Publications (MEDLINE, Embase, and Scopus) and codelist repositories (LSHTM Data Compass, OpenCodelists, and the HDR UK Phenotype Library) were searched from January 2010 to April 2024. All publications or codelist repositories with codes referring to smoking/vaping status were included in this review (search terms are further addressed in Supplementary Table 1). All codes were extracted to review the frequency and consistency between studies.
There were 100 codelists across different coding systems: 55 codelists from publications and 45 codelists from codelist repository entries. For vaping status, there were 23 codelists identified, 7 from publications, and 16 from codelist repositories. Only 10% of publications included codelists. A limited number of ICD codes were used, and more were reported using the Read or SNOMED CT codes. The codelists we subsequently developed were based on those found in the review.
Very few studies have reported the use of codelists despite smoking status being a widely used variable in many publications, and vaping status is increasing. Using the information from the review, we derived codelists for smoking and vaping using a transparent methodology that can be used in future studies.
吸电子烟和吸烟是与多种疾病相关的重要健康行为。利用电子健康记录(EHR)数据评估吸烟和吸电子烟与疾病之间的关联,需要准确的编码列表来确定吸烟和吸电子烟状态。然而,研究中使用的编码列表并不总是公开的,且研究之间也不一致。制定标准编码列表以供未来研究使用非常重要,并且需要透明度以确保一致性和标准化。
概述同行评审科学文献和编码列表存储库中用于识别电子健康记录中吸烟和吸电子烟状态的代码,并得出用于电子健康记录以识别吸烟和吸电子烟状态的推荐编码列表。
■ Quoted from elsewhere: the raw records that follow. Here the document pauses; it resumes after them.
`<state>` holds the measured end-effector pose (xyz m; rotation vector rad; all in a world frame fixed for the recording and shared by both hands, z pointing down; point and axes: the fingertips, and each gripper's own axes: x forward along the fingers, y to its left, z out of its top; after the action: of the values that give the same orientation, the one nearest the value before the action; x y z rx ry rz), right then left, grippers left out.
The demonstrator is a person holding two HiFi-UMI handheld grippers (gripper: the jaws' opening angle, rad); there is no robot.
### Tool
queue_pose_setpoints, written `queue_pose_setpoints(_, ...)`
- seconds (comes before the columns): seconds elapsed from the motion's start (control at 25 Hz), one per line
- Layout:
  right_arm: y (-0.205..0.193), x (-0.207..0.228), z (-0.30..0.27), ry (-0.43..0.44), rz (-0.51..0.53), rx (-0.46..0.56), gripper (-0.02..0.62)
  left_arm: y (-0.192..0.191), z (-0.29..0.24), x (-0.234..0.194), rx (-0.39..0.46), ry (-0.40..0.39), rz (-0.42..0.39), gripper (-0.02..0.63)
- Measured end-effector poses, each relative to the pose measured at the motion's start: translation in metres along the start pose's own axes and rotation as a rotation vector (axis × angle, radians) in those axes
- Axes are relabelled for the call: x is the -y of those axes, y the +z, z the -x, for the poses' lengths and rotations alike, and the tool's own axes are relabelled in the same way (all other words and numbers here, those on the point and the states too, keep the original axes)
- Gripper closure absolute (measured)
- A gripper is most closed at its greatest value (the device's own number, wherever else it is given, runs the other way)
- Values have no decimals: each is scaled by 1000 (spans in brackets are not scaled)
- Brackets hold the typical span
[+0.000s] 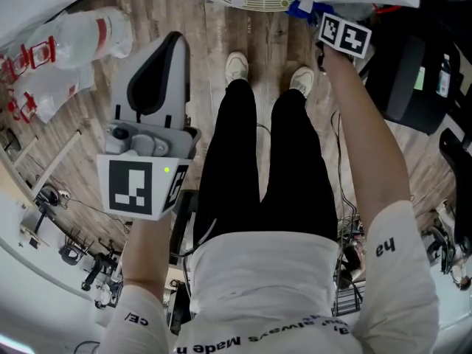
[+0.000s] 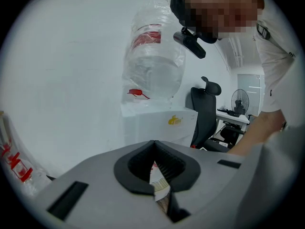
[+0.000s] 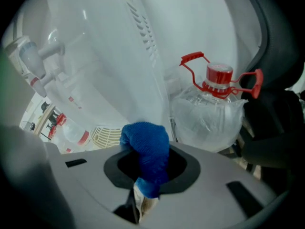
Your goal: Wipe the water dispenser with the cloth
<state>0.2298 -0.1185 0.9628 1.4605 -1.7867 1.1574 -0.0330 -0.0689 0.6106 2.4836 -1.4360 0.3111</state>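
The left gripper [image 2: 154, 144] is close to the person's body. Its jaws are shut tight together with nothing between them. It points at a white wall and a water bottle in a plastic bag [image 2: 155, 56], not at the job.

The right gripper [image 1: 313, 17] is farther out, at the end of a stretched arm, past the person's shoes [image 1: 236, 66]. Its jaws are closed on the blue cloth [image 3: 145, 151]. The cloth is bunched up and sticks out in front of the jaws like a little ball.

The water dispenser [image 3: 119, 56] is right in front of that cloth. Its tall white body fills most of the right gripper view and stands upright. Its taps [image 3: 33, 63] are up and to the left of the cloth, and the round drip grille [image 3: 106, 135] is low on the left. I cannot tell if the cloth touches the white side yet.

So the right hand is the near one, and I think it only needs to push forward and rub up and down.

A big bottle with a red cap [image 3: 217, 75] sits in a bag to the right.
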Motion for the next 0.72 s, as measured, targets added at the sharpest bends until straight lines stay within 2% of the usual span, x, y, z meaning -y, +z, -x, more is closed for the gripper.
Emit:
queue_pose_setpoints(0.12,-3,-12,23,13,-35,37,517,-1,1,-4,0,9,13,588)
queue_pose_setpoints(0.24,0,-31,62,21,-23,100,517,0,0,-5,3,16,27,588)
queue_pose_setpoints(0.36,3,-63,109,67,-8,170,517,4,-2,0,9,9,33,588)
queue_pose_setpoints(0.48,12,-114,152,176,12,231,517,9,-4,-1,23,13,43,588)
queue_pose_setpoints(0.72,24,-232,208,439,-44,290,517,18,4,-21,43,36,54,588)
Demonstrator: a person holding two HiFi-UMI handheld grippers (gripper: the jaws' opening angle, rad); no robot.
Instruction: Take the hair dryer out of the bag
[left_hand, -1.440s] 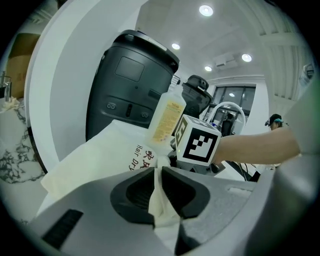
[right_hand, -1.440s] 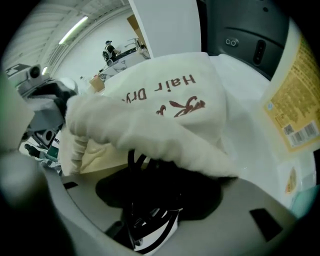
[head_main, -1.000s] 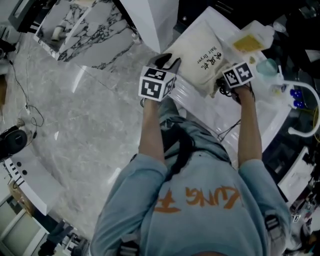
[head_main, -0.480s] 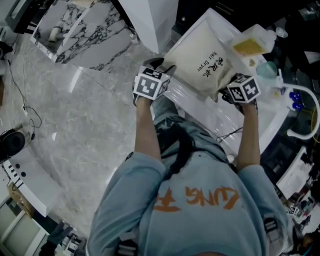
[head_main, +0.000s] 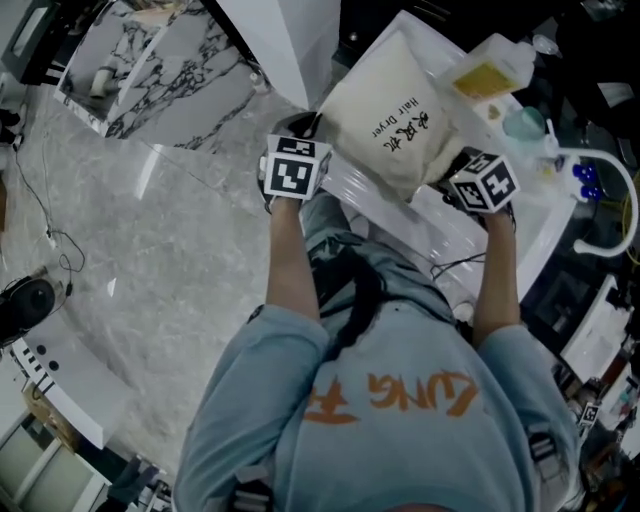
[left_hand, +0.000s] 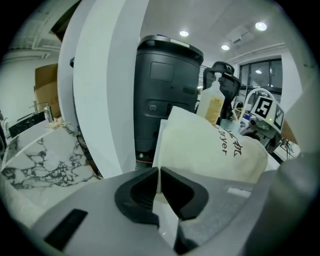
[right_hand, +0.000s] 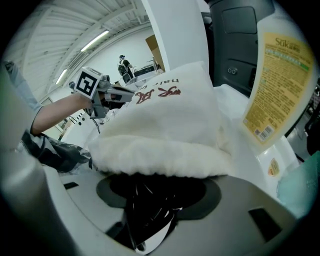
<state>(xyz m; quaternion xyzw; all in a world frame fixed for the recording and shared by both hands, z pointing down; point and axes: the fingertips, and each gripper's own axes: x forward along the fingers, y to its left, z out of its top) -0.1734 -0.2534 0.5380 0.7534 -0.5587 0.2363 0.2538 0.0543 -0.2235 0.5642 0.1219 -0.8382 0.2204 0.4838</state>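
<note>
Grips the cream bag (head_main: 390, 115), printed "Hair Dryer", from 2 sides over the white counter (head_main: 420, 235); hard to tell whether resting on it or raised. Pinches a thin pale edge at the bag's near-left corner with the left gripper (left_hand: 159, 176), jaws just closed and pressed flat together on the cloth. Clamps the right gripper (right_hand: 157, 192) at the bag's gathered mouth, on its near-right end, jaws tight on a bundle of black cord (right_hand: 145, 215) spilling out of that opening. Shows nothing more of the hair dryer than that cord, the body hidden inside the bulging bag. Has a pale bottle with a yellow label (head_main: 488, 72) standing just beyond the bag's far-right corner, and a pale teal object (head_main: 522, 122) to the right of the bag, near that bottle. Has a thin black cable (head_main: 455, 265) trailing over the counter on the near side of the bag. Has a dark grey bin-like unit (left_hand: 167, 85) rising behind the bag's left side, with a broad white pillar (left_hand: 105, 85) left of the bag.
</note>
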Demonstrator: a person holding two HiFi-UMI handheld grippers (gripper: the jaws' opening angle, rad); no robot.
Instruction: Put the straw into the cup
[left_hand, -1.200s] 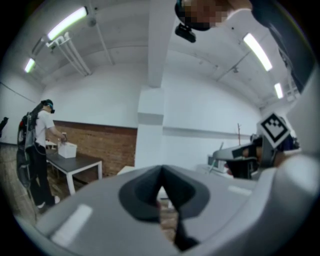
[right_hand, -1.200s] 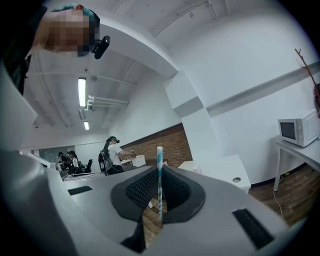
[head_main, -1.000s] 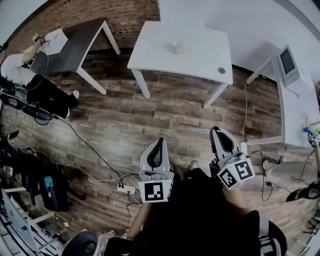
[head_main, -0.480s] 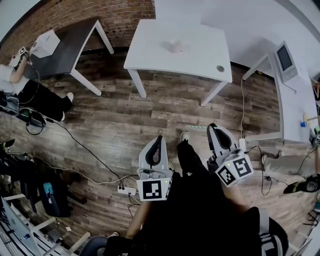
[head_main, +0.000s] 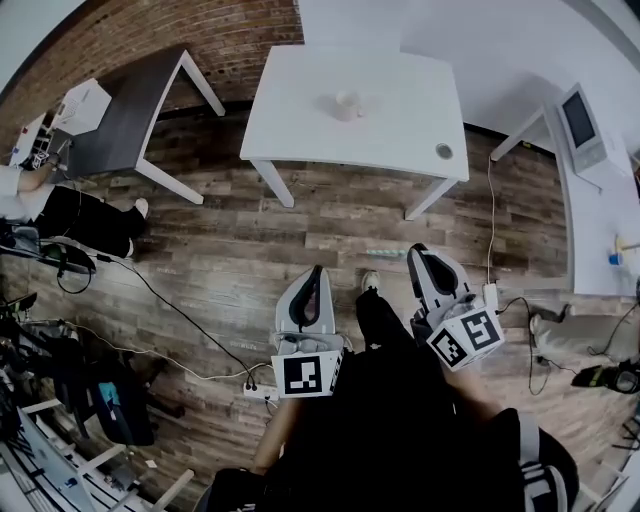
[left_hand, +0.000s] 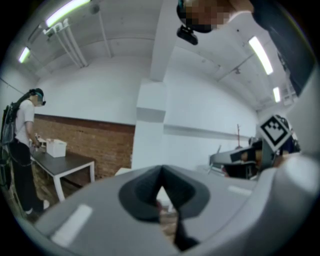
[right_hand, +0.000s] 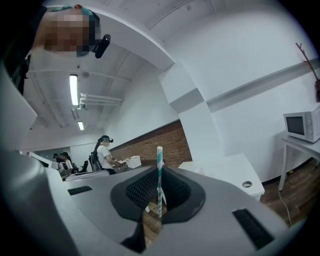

检索2010年1月至2024年4月期间的出版物(MEDLINE、Embase和Scopus)和编码列表存储库(伦敦卫生与热带医学院数据指南针、OpenCodelists和英国卫生数据研究中心表型库)。所有提及吸烟/吸电子烟状态代码的出版物或编码列表存储库均纳入本综述(补充表1中进一步列出检索词)。提取所有代码以审查研究之间的频率和一致性。
共有100个不同编码系统的编码列表:55个来自出版物,45个来自编码列表存储库条目。对于吸电子烟状态,共识别出23个编码列表,7个来自出版物,16个来自编码列表存储库。只有10%的出版物包含编码列表。使用的国际疾病分类(ICD)代码数量有限,更多的是使用Read或医学系统命名法临床术语(SNOMED CT)代码报告的。我们随后制定的编码列表基于综述中发现的那些。
尽管吸烟状态在许多出版物中是一个广泛使用的变量,且吸电子烟状态也在增加,但很少有研究报告使用编码列表。利用综述中的信息,我们采用透明方法得出了吸烟和吸电子烟的编码列表,可用于未来研究。